While they are willing to give away valuable items to people whom they consider as friends without a second thought, they won’t deal with you at all no matter how much you offer if they don’t see you as a friend.

That's why in my trips to the central highlands, I always bring with me a lot of salt, tobacco, cooking oil and medicines as gifts to the local people. In return, they explain to me their way of life, and show me the uses of their tools and instruments.”

Among his collection, Hai is particularly fond of the wooden statues often found in many central highlanders’ burial charnels. According to Hai, central highlanders hold the belief that the dead do not cease to exist, but go on living in the afterworld. They therefore go any length to treat the deceased as if he is still alive.
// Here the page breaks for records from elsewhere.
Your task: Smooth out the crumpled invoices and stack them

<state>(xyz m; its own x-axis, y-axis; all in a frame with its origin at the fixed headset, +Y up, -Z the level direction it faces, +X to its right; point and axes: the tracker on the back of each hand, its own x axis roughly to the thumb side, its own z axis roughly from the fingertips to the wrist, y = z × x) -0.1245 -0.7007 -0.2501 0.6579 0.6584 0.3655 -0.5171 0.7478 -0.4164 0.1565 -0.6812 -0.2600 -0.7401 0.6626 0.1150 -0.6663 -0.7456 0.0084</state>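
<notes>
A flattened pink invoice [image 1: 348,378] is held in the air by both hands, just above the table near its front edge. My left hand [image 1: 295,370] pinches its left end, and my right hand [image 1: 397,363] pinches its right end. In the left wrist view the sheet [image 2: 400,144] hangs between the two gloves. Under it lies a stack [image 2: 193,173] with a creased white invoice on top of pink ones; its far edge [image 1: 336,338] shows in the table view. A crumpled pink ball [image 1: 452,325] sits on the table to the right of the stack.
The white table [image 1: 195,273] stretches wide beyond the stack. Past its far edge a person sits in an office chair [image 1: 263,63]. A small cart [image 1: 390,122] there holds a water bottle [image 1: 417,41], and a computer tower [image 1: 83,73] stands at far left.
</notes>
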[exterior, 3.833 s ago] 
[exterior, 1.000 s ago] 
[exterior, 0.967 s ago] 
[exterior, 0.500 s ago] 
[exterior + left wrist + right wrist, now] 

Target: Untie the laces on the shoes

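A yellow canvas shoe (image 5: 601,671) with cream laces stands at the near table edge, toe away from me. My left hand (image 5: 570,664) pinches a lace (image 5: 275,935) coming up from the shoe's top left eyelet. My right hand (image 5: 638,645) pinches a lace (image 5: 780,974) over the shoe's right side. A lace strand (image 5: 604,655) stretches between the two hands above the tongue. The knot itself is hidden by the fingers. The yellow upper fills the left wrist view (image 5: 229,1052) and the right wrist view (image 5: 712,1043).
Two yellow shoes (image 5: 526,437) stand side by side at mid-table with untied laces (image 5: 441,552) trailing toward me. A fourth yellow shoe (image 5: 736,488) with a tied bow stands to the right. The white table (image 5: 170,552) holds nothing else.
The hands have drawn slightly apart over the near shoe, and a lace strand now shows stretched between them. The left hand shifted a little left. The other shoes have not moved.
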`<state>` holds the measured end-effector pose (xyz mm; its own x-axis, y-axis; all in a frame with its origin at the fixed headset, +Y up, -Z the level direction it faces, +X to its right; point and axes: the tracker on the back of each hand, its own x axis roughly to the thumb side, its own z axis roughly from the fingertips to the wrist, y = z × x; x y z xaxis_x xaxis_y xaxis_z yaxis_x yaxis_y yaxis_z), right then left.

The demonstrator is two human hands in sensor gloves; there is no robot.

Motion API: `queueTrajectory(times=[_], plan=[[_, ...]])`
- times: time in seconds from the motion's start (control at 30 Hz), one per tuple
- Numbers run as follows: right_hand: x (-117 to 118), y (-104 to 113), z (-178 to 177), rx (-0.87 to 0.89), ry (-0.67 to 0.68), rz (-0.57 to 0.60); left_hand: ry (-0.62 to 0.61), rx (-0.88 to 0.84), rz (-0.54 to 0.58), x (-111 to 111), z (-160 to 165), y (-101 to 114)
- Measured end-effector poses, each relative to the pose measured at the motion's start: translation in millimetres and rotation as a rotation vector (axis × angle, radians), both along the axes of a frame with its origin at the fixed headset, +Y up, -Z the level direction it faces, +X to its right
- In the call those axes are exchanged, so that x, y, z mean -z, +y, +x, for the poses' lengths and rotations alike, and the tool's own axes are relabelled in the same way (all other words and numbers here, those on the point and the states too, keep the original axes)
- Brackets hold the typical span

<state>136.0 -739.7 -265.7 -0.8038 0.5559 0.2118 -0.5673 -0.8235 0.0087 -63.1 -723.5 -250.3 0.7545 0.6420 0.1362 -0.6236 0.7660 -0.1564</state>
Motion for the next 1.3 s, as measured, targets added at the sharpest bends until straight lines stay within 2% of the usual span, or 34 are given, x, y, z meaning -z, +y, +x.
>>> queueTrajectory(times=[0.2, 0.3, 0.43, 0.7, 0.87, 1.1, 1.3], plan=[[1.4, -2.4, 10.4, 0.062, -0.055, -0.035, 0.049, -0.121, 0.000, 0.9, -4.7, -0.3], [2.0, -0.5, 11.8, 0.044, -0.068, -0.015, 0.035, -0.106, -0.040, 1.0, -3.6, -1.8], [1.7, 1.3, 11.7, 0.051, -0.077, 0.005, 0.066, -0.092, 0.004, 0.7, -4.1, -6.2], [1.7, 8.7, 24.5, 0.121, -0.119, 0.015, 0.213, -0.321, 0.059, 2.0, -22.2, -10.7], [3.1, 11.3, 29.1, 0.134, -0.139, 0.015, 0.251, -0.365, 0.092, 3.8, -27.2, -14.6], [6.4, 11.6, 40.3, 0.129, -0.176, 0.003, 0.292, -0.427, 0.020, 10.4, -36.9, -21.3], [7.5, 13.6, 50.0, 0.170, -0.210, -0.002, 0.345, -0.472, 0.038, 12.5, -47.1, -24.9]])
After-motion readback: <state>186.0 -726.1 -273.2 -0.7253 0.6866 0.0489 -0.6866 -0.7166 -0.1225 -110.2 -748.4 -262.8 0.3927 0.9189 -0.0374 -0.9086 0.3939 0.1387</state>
After the funeral, the deceased is entombed in a 24 square meter charnel. The family brings food to the charnel house everyday and sends it down into the tomb through a hollow bamboo tube.

A ritiualistic statue
A ritiualistic statue

How long this period of ‘feeding the dead’ last will depend on the financial ability of the deceased’s family. For well-off families, this period can last for ten years. There after, a large ceremony which lasts at least three days will be organized so that the living through which can make their last farewells to the death.

To mark the event, the family in mourning will kill dozens of buffaloes and pigs to treat all members of the village. During the ceremony, villagers will sing, dance and drink all days and all nights to see off the death so that he can go to his world in a happy manner.

After the ceremony, the death's relatives will never comeback to visit his tomb again.

To make the dead comfortable in the afterworld, the family divides their property to him and leaves his share in the charnel, which would typically consist of tools and utensils the deceased often used when he was still alive such as tobacco pipes, wine jars, arbalests, fishing baskets and bamboo papooses. Properties that cannot be divided are represented by wooden statues which are included in the share.

Ritualistic statues are placed in the charnel to help the deceased in the afterworld. There are statues symbolizing “life” such as those of men and women exposing their sex organs, copulating couples, and pregnant women.
Other statues depict normality such as those of men smoking pipes, beating drums, or women pounding rice or carrying babies in their arms. There are also statues of humans with animal faces to symbolize the animals the dead had ever eaten while he was still alive. Since local artists only use primitive tools like axes and cleavers to do the carving, these statues often possess a raw characteristic that is quite captivating.
Man Preserves Traces of Highlanders’ Unique Way of Life ảnh 4
A village patriach's necklace

Hai pointed out that nowadays, the life of hill people is changing as they have chances to contact with their mainland countrymen’s civilization. Young men now play billiards and young women go to karaoke shops for entertainment.

They also wear jeans and T-shirts instead of their traditional clothes. The problem is that central highlanders are carefree about enjoying facilities brought to them by a more modern civilization, having no ideas about preserving their own tradition or spiritual values.

Hai is thus afraid that their unique way of living may soon die out once running water and electricity have been brought to mountainous villages and roads constructed to link such villages to cities and provinces in mainland in accordance with the government’s policies of urbanizing the region.

That’s the reason why Nguyen Van Hai, project director of BMC Company under the Ministry of Industry and Trade, nurtures an ambition to turn his home into a small museum in the form of a café shop where tools and instruments used in daily living of mountainous people will be displayed for researchers, students, pupils and residents’ study and admiration.

“This is also a place where traces of the primitive civilization of central highlands will be kept and passed down to younger generations,“ added Hai.